The Washington Post recently pumped global warming alarm with a front-page, above-the-fold headline screaming, “2°C BEYOND THE LIMIT: Extreme climate change has arrived in America.” It was a headline that couldn’t be more at odds with the soft-pedalled inconvenient truth of the federal government’s National Climate Assessment.
Based on original analysis by staff reporters, the Post featured a map (above) of America showing a how much average US temperatures had changed over the period 1895-2018. Some parts of the US had cooled, most of the US had warmed slightly and, there were some scattered parts of the US that had warmed in excess of 2°C, according to the analysis.
Although the Post clearly wanted readers to focus on the map’s scattered dark red spots – i.e., those areas experiencing average temperature increases in excess of 2°C — it’s hard not to notice that in the area from central Oklahoma to western South Carolina, and from southern Kentucky to the Gulf of Mexico, average temperatures had either not changed or had even cooled. The Post analysis ironically labeled this as a “global warming hole” and guessed that it might be due to regional air pollution reflecting sunlight.

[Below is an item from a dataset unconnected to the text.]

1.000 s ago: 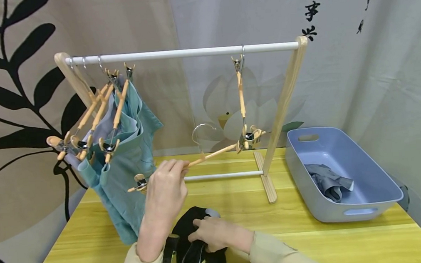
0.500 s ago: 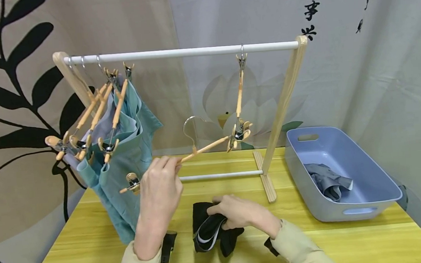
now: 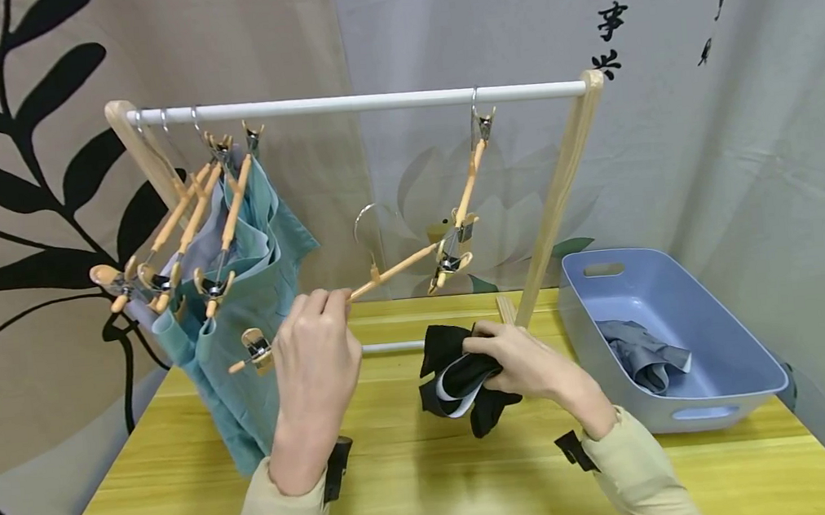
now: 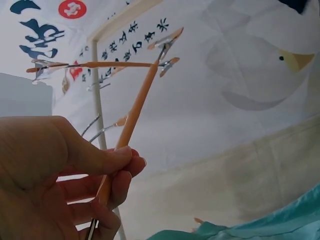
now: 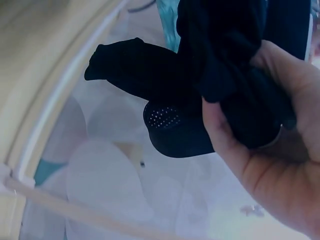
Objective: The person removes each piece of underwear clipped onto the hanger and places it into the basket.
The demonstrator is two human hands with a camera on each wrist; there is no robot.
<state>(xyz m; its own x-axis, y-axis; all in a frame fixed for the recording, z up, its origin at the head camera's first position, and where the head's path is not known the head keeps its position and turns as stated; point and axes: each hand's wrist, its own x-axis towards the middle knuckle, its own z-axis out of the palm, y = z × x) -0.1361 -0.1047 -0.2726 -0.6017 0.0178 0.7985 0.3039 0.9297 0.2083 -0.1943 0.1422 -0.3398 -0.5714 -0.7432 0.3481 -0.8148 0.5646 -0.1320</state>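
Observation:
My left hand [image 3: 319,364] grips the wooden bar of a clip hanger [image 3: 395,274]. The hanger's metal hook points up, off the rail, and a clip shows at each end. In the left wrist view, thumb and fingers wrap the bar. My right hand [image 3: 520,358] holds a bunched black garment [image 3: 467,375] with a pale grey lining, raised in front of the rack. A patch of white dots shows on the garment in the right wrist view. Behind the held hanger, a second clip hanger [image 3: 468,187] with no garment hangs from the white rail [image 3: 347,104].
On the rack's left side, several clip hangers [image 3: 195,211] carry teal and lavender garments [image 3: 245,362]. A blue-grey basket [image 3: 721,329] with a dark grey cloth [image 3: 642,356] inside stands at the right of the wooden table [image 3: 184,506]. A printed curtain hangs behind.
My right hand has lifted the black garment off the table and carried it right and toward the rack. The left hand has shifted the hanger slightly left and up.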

But past the global warming hole and randomly scattered areas of dark red, there is the problem of the contrived metric of average temperature. While every day has a mathematically determinable average temperature, no one actually spends much, if any, time in it. It is a metric invented for the era of global warming without other significance. What is likely more important to more people are daily highs and lows, especially the daily highs when the narrative is global warming.
That’s where cooling and the National Climate Assessment come in. Although the latest edition of the National Climate Assessment is often characterized by the media as a Trump administration report, it was largely prepared before the 20126 election and then preliminarily (and unusually) rolled out soon after the election of President Trump by the Obama administration.
The National Climate Assessment reports that, for the period between 1986 and 2016, the average warmest temperatures over more than half of the continental U.S declined from the average warmest temperatures for the period 1901-1960. Compared with the Dust Bowl era — when there was about 25 percent less carbon dioxide in the atmosphere — average temperature extremes over most of the country have declined by almost 2°F.
The National Climate Assessment also reveals that not only are there fewer heat waves in the US today than in 1900, they are also less intense.
This would seem to be good, or at least interesting news but none of this fits the part of the global warming narrative. The story line there is dire warnings of higher high temperatures and more and more intense heat waves. So none of this inconvenient information was mentioned in media coverage of the National Climate Assessment’s release.
Not only did the New York Times fail to mention this decline in extremely hot days and heat waves in its report on the National Climate Assessment, it actually reported the opposite: “the frequency and severity of warm days have increased.” This was followed up in July with a New York Times headline blaring, “Heat Waves in the Age of Climate Change: Longer, More Frequent and More Dangerous.”
The Washington Post reported that the National Climate Assessment, “finds that the continental United States is… being racked by far worse heat waves than the nation experienced only 50 years ago.” And CNN erroneously reported that the NCA, “The United States has seen more frequent and longer-lasting heatwaves.”
And they wonder why the “fake news” label sticks.
But what about the increase in average temperature? Isn’t that evidence of dire global warming?
The latest data from the National Oceanic and Atmospheric Administration show that there has been no warming of the average US temperature since 2005, despite an increase in atmospheric carbon dioxide of about 10 percent.
None of this is to say that manmade emissions of carbon dioxide don’t have a greenhouse warming effect. Of course, they do.
But mankind makes all kinds of contributions to the atmosphere and climate. Land use, for example, can either cause cooling or warming. Air pollutants, like sulfur dioxide emissions from burning coal, may cause cooling by reflecting sunlight before it hits the Earth. Combining man’s various contributions with unpredictable and significant natural variations, it’s no wonder that climate models have so miserably failed to predicted global temperature changes and climate doom.
The problem with climate is not that America (and the rest of the world) may be warming and cooling in various ways, it’s that the doomsday climate narrative is being relentlessly pushed by media that ranges from incurious to dishonest.
Steve Milloy publishes JunkScience.com, served on the Trump EPA transition team and is the author of “Scare Pollution; Why and How to Fix the EPA” (Bench Press, 2016).